Hochleistungs-Paddel und hochmoderne Flugzeugmodelle – Wissenschaftstag am WHG

Der Wissenschaftstag am Werner-Heisenberg-Gymnasium Garching ist ein Symbol für die Innovationskraft Münchner Gymnasiasten. Er ist das Ergebnis monatelanger Forschung hochbegabter angehender Garchinger Abiturienten.

Garching – Staunend und neugierig macht sich das Publikum für die Präsentation von Maxim Bergues (17) bereit. Der TUM-Kollegiat hat eine KI programmiert, die komplexe Differenzialgleichungen doppelt so schnell simulieren kann wie mathematische Methoden.

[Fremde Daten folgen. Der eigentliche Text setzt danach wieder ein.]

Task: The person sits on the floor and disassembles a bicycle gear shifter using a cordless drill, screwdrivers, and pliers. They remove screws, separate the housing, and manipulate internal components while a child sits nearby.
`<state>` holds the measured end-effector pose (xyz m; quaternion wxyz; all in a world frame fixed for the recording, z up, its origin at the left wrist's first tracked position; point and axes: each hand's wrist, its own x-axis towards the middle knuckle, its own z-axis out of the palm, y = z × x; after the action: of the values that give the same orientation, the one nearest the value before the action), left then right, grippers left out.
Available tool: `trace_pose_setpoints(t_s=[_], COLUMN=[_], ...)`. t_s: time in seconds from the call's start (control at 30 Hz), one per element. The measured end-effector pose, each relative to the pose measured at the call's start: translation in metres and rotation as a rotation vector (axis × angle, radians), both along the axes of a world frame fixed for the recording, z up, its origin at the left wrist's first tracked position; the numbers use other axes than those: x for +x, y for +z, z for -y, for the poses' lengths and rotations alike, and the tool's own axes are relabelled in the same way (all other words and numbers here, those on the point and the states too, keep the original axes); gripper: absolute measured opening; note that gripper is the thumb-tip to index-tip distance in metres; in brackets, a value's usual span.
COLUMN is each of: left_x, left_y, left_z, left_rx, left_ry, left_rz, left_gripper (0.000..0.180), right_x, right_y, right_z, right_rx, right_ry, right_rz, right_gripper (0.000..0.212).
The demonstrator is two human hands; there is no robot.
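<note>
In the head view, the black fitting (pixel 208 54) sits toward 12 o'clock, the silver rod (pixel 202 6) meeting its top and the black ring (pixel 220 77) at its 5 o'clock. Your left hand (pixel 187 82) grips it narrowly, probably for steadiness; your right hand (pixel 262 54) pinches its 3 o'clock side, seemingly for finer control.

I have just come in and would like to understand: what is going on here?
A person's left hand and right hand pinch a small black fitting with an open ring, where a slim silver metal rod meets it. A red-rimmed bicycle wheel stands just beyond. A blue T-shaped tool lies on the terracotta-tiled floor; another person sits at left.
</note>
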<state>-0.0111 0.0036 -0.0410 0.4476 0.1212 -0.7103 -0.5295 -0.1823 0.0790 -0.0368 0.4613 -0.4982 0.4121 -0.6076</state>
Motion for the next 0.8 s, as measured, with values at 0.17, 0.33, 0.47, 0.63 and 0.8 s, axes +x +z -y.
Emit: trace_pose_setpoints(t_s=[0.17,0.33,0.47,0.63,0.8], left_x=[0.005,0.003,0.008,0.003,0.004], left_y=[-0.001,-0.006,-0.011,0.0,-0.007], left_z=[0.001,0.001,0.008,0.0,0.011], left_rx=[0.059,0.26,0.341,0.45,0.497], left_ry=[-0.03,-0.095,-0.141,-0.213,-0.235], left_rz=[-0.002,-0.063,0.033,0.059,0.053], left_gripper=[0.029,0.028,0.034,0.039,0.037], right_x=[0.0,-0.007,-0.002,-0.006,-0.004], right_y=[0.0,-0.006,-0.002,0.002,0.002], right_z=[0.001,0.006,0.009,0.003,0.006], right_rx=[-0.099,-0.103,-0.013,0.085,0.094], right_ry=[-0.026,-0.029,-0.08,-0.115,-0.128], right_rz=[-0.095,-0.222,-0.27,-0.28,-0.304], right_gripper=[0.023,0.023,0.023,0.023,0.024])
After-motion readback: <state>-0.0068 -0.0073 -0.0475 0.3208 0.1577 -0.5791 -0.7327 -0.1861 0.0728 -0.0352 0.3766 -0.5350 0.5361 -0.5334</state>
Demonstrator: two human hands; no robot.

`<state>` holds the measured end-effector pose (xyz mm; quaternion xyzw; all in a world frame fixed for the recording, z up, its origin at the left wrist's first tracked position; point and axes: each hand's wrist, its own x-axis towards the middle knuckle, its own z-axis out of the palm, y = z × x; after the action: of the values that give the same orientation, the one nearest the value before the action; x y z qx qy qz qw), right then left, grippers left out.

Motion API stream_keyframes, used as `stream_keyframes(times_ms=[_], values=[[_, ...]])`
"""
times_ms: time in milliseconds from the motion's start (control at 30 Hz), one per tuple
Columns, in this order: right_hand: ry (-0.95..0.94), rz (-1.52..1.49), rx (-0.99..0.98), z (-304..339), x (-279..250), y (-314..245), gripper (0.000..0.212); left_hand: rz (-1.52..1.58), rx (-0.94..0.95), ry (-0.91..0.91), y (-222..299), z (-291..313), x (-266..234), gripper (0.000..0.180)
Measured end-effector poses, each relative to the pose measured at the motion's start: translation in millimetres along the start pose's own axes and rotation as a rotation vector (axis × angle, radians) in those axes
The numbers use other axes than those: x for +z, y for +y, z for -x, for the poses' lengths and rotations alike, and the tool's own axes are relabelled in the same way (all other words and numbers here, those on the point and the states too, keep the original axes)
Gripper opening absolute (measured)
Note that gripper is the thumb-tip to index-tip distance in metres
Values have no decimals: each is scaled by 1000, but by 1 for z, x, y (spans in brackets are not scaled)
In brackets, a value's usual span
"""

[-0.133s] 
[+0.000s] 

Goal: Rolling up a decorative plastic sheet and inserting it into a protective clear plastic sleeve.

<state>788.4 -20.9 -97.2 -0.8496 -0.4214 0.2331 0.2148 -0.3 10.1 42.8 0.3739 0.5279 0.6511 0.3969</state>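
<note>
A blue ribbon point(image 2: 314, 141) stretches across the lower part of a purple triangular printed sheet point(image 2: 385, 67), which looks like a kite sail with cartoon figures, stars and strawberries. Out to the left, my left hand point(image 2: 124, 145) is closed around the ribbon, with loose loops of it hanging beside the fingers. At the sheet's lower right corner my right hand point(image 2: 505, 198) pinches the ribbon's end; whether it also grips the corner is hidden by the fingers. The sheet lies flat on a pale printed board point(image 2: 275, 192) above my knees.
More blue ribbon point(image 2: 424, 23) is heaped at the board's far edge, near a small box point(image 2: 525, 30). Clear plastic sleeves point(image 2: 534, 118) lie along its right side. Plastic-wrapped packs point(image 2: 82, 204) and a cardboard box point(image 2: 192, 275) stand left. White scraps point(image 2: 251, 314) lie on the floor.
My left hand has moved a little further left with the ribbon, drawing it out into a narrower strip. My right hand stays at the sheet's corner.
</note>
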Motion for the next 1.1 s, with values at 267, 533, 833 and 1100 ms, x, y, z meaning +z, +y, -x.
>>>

Solche Differenzialgleichungen haben unglaublich viele Anwendungen in unserem alltäglichen Leben; sie können für die Modellierung sämtlicher Vorgänge auf unserem Planeten genutzt werden.

Genau für solche Projekte wurde das TUM-Kolleg vor Jahren ins Leben gerufen. Mit dem Ziel gegründet, besonders begabte Oberstufenschüler des WHG und des Otto-von-Taube Gymnasiums in Gauting zu fördern, ist es schon seit langem ein großer Erfolg. „Wissenschaft bedeutet, Fragen zu stellen, kritisch zu denken und neue Wege zu gehen“ – so fasst es Schulleiter Armin Eifertinger zusammen. Während der letzten beiden Schuljahre verbringen die TUM-Kollegiaten einen Tag an der Uni und forschen dort gemeinsam mit führenden Wissenschaftlern an ganz individuellen Projekten. Dadurch baue das TUM-Kolleg „Brücken zwischen Theorie und Praxis, Begabung und Verantwortung, Schule und Hochschule“.

Neben den Schülern des WHG konnten unter anderem auch der Garchinger Bürgermeister Dr. Dietmar Gruchmann und die zuständige Ministerialbeauftragte Birgit Korda die Forschungsprojekte bestaunen. So hat Alexandros Jusko (19) ein Hochleistungs-Paddel aus kohlenstoffverstärktem Kunststoff gebaut. „Dadurch könne die Effektivität signifikant gesteigert und das Gewicht reduziert werden“, erklärt der angehende Abiturient. Gerade für das Stand-up-Paddeln sei dies ein gewaltiger Vorteil.

Auch Nils Schulte-Wien (19) hat an diesem Tag etwas Hochinteressantes zu präsentieren. In seiner über 300 Seiten langen Forschungsarbeit untersucht er, wie die Startbedingungen für Start-ups in Deutschland wettbewerbsfähiger gemacht werden können. In Deutschland bestehe eine erhebliche Investitionslücke in diesem Bereich. Durch seine detailliert ausgearbeiteten Vorschläge „könnte Deutschland seine Innovationskraft nachhaltig stärken“.

Solche Talente zu fördern, ist eine der Hauptaufgaben gymnasialer Bildung. Schließlich ist „Wissenschaft eine Investition in die Zukunft“, wie Armin Eifertinger betont.